*** Opening DATA TO USE ***

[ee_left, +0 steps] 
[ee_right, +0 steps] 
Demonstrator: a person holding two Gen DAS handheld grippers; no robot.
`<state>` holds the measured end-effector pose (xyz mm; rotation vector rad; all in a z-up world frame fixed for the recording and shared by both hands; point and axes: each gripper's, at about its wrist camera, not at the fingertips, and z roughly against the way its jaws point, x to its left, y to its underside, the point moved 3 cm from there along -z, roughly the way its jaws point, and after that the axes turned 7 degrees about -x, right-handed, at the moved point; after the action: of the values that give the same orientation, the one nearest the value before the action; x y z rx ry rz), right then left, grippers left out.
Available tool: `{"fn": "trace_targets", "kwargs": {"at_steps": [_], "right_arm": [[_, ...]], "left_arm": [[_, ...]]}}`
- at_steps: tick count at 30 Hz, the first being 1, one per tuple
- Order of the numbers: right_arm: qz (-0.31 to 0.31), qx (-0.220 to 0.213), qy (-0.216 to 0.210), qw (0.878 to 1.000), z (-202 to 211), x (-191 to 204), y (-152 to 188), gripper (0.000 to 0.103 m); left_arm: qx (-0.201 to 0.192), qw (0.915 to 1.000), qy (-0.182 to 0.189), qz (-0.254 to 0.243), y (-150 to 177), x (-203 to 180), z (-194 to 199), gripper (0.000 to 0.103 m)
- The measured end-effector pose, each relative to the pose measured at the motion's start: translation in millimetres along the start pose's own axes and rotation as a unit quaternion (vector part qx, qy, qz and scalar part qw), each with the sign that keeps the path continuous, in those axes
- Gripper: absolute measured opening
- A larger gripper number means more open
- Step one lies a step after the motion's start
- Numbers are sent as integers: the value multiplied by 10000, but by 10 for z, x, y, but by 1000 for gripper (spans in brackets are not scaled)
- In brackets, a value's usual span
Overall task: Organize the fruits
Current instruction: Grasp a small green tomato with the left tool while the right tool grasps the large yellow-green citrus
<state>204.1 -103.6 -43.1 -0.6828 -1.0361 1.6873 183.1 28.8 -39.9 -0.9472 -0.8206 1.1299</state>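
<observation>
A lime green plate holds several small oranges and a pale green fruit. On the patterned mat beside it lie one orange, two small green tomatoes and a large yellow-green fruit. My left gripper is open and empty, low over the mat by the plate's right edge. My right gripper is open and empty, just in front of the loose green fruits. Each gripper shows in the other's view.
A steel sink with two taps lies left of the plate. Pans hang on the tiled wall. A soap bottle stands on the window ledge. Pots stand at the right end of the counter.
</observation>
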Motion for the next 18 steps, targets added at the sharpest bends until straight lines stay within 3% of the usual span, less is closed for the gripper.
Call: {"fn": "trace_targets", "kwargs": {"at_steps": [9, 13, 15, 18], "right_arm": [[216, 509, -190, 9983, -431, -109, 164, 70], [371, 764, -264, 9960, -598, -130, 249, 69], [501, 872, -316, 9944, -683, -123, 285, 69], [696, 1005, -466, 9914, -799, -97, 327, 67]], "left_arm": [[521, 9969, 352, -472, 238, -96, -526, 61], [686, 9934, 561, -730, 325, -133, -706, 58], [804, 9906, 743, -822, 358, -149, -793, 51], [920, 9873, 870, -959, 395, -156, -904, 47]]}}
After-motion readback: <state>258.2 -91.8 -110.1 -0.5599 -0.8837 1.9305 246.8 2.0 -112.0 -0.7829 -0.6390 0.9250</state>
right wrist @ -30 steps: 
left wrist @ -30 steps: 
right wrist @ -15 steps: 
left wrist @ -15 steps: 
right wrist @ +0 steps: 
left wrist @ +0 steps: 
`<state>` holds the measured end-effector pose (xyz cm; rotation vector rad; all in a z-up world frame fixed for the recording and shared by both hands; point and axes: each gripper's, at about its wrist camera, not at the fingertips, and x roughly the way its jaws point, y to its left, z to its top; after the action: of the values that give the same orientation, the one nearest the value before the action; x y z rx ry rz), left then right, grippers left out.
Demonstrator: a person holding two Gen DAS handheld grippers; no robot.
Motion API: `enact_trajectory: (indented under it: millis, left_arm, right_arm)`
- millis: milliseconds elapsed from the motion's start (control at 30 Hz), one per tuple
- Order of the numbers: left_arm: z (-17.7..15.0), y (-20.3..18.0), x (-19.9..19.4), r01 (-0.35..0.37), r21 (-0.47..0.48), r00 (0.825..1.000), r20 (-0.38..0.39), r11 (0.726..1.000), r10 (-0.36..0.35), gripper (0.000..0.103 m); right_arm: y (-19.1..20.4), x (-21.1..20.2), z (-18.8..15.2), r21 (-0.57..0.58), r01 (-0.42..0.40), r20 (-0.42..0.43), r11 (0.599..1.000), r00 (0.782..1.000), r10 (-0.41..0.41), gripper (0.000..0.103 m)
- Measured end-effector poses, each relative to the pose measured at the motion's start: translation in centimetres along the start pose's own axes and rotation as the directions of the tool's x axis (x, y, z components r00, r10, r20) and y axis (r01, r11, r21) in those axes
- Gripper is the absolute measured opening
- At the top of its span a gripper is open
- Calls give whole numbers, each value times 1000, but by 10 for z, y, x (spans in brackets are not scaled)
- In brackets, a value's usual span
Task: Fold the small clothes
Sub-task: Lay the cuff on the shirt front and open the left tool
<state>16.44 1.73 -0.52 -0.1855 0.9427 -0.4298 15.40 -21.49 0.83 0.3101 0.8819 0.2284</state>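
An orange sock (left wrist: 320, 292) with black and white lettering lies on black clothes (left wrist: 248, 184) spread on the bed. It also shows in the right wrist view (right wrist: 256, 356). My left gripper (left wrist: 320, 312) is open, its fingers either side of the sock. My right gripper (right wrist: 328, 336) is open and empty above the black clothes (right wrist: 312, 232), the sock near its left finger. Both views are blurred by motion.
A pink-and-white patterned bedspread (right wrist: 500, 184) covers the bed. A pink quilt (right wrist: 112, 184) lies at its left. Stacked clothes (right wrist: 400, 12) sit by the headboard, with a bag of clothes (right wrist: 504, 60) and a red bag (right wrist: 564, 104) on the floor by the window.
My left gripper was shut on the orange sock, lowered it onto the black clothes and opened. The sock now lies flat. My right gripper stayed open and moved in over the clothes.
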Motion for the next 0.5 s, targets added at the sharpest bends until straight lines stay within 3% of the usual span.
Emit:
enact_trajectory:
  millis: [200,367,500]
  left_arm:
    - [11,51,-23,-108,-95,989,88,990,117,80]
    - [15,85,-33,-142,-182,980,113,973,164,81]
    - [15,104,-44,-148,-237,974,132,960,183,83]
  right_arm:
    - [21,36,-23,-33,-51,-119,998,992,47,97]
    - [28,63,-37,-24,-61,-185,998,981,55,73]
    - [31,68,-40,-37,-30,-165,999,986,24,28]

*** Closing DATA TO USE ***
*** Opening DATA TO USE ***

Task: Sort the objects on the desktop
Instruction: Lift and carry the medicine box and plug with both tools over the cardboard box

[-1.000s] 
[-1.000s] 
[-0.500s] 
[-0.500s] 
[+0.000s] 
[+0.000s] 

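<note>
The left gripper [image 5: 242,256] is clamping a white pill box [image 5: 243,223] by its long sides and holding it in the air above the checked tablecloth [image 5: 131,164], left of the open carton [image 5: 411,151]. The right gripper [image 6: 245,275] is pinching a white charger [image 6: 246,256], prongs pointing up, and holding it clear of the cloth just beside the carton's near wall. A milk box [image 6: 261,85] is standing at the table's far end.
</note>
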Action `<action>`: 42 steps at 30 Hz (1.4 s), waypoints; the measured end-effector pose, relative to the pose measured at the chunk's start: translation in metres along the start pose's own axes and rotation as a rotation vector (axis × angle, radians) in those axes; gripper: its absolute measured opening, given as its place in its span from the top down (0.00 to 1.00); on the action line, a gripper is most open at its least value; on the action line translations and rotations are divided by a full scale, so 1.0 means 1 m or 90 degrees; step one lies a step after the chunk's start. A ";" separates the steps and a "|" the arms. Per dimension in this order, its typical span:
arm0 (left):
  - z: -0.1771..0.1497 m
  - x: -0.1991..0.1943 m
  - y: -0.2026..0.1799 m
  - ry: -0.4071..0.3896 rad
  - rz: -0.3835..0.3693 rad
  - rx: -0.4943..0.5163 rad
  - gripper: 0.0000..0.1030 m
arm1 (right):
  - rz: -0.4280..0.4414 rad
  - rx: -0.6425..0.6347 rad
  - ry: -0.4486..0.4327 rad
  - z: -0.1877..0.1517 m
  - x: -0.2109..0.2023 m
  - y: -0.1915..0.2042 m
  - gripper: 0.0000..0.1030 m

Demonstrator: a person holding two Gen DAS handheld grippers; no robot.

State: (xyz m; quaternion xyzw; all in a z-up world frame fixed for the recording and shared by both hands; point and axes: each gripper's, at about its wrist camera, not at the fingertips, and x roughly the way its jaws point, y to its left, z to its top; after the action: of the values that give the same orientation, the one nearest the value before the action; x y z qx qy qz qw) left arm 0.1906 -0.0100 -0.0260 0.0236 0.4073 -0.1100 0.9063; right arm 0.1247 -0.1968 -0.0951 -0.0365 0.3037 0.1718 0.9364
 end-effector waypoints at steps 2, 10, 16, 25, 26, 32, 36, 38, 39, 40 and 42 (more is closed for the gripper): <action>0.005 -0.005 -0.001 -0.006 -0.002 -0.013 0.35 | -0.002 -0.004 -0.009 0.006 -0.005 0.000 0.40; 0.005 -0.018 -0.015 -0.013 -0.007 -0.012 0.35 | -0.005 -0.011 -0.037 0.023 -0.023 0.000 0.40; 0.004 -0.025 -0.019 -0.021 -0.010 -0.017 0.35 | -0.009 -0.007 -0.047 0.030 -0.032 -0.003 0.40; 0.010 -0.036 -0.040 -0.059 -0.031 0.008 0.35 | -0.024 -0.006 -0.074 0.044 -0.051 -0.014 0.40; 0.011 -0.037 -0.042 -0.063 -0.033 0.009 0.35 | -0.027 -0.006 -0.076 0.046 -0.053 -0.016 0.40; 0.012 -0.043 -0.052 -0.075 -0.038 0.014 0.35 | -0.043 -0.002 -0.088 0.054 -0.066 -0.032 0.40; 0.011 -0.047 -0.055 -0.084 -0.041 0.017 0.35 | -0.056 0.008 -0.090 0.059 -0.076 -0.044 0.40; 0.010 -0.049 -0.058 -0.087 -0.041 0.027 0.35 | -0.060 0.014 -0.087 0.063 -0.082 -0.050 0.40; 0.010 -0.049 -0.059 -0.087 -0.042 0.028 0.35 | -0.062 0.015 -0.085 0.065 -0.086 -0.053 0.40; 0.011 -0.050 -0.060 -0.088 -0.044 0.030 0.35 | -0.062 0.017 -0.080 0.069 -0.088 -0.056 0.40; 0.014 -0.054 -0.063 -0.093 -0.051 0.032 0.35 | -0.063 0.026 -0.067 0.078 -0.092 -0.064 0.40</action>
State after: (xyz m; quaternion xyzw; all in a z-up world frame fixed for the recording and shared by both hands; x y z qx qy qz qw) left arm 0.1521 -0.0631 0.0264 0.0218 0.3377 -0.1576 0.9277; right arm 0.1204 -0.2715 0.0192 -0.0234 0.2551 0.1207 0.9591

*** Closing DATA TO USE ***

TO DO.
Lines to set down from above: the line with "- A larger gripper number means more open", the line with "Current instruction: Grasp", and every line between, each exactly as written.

TASK OUTPUT.
- A larger gripper number means more open
- Step one lies a step after the motion's start
- Numbers are sent as integers: the value multiplied by 10000, but by 10 for z, x, y, but by 1000 for gripper (spans in brackets are not scaled)
- In brackets, a value's usual span
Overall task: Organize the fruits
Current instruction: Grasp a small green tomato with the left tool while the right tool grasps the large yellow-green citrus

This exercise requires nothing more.